Outcrops of every location and in between was examined in the field by walk-over method. Important observations that were relevant to the stability assessment of slopes were performed along with measurement and documentation. These include, rock type, variation in rock composition and grain size if any, structures including compositional banding, folds, joints, faults, penetrative foliations, lineations, weathering characteristics, geological strength index (GSI), Schmidt hammer rebound value of joints and intact rocks, joint characteristics including joint frequency, joint persistence, joint aperture and filling, joint surface roughness, orientation of structural elements, orientation of slope, magnitude of slope − height, curvature & areal extent, road orientation and groundwater conditions. Oriented samples were collected from the locations for laboratory study. Twelve locations (L1–L12) were identified during fieldwork, where the slopes were anticipated to fail. Table 2 gives the summary of measured data of the locations L1 to L12 in the field. The slope heights of the cut slopes vary in the range of 8-30 m. Cut Slopes are steep to very steep and range 55°-80°. Location L1 possesses five joint sets; L2, L4, L5, L7, L8 and L10 possesses four sets of joints whereas L3, L6, L9, L11 and L12 possesses three joint sets. Penetrative foliations (schistocity in schistose quartzites and slaty cleavage in phyllites and slates) have a mean orientation of 62° → 28° with dip angles of foliation in the range of 45°−70° and azimuth in the range of 25°−37°. Data presented in Table 2, in addition to the above, were used to derive other parameters that are subsequently discussed below.
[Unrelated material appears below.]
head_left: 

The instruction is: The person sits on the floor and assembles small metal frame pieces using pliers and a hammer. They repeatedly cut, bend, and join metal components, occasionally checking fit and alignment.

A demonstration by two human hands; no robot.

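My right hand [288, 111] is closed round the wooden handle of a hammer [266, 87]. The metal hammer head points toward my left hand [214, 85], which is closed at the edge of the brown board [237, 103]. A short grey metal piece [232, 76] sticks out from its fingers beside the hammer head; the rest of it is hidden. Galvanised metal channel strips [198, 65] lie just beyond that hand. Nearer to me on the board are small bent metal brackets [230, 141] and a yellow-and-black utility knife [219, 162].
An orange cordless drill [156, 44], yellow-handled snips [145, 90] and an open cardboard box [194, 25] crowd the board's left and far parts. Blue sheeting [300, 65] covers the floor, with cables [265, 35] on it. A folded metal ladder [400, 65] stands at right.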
Table 2 Summary of field data of different location and failure types

4.4 Engineering Geological Properties of Rock Samples

The engineering geological properties of all the rock types exposed in the study area have been evaluated on the basis of field observations and laboratory tests including, density, effective porosity, unit weight, point load strength index (PLSI), Uniaxial compressive strength (UCS), Schmidt hammer rebound value (R value), tensile strength (Brazilian test), and ultrasonic wave velocities (both P- and S-waves). The tests were carried out according to ISRM (1981) and the laboratory setting, sample installation and test results for PLSI, Brazilian test and UCS are illustrated in Fig. 8. Table 3 presents the data of the laboratory tests performed in the cored specimens of oriented representative samples of the slope locations. Each test has been repeated five times for each parameter for each type of rock and the mean value has been presented in the Table 3.

Fig. 8

Laboratory experimental set up for determining engineering geological properties of intact rocks. a–c Point load Strength Index (PLSI); a equipment set up, b specimen under test, c Specimens after first round of PLSI test; d–f Brazilian test; d equipment set up, e specimen for test loaded between platen before testing, f specimen after test; g–i uniaxial compressive strength (UCS); a The Universal testing machine equipment set up with pressure control and dial gauge on the right and the 1000 Kilo Newton compressing unit on the left, b Specimen for test with attached strain gauges for determining strain at peak failure load during UCS determination, i specimen after test

Table 3 Engineering geological properties of representative rock specimens of the study area determined by laboratory tests

4.5 Kinematic Analysis of Slopes

Assessment of slope stability begins with a geometric and kinematic analysis of slopes that involves analysis of the orientation relationships between the discontinuities and the slope in question. Kinematics refers to the motion of bodies without reference to the forces that cause them to move. In general, geometric relationships between discontinuities and slope indicate the possibility of movement of blocks of rocks bounded by discontinuities. If the kinematic analysis indicates that the failure controlled by discontinuities is likely then the stability further needs to be evaluated by a limit equilibrium analysis which considers the shear strength along the failure surface, the effects of pore water pressure and the influence of external forces such as reinforcing elements and earthquakes (Turner and Schuster 1996).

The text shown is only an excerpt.